● DIRECTIONS FOR THIS TASK:
Among the lines below, restate word for word only those from the line with "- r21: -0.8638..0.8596" through the line with "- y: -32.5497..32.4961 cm", with both end lines kept.

● DATA EXTRACT:
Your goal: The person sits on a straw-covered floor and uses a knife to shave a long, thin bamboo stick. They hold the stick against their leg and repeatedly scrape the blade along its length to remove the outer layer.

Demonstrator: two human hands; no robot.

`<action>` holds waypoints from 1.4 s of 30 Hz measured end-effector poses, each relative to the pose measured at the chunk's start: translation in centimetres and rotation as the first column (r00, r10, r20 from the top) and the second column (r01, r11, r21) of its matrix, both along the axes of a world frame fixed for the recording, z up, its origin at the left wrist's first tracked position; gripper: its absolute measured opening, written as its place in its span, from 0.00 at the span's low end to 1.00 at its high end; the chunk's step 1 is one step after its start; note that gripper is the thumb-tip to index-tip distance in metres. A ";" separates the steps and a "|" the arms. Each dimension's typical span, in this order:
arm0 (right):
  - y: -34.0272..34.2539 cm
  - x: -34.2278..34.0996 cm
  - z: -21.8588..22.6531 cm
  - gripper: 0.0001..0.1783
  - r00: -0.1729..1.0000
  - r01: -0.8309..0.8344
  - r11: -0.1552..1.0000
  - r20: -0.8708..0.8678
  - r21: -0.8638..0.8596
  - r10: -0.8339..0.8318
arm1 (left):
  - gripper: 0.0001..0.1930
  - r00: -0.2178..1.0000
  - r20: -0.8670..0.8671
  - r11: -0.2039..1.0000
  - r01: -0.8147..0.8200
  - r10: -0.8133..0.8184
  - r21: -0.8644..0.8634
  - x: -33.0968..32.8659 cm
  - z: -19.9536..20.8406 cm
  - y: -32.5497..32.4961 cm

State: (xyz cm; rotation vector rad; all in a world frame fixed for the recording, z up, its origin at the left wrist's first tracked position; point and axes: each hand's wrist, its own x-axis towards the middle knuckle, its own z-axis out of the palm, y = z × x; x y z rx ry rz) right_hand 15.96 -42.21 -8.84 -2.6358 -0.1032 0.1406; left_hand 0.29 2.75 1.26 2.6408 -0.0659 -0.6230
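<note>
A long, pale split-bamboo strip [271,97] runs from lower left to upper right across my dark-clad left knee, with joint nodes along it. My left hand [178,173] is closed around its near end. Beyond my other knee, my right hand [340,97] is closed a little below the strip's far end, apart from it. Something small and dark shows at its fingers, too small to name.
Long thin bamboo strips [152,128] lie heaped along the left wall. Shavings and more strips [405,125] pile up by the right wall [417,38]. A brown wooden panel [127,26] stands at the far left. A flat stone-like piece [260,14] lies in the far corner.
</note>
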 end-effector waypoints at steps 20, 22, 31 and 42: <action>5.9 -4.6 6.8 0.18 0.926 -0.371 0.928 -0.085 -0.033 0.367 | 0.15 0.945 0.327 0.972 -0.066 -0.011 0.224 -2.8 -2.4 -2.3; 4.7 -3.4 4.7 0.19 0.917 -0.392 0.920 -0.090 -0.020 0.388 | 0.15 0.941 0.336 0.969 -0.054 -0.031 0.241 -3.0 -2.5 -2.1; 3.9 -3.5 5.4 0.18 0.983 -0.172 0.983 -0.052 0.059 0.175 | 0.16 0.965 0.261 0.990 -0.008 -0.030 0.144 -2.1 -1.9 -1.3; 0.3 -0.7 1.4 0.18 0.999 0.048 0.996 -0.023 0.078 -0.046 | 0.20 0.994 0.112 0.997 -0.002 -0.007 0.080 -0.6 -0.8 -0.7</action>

● FINAL ANSWER:
  - r21: -0.8638..0.8596
  - r10: -0.8339..0.8318
arm1 (left):
  - gripper: 0.0001..0.1930
  - r00: -0.2178..1.0000
  - r20: -0.8670..0.8671
  - r11: -0.2039..1.0000
  - r01: -0.8147..0.8200
  - r10: -0.8133..0.8184
  - r21: -0.8644..0.8634
  - x: -33.0968..32.8659 cm
  - z: -19.9536..20.8406 cm
  - y: -32.5497..32.4961 cm

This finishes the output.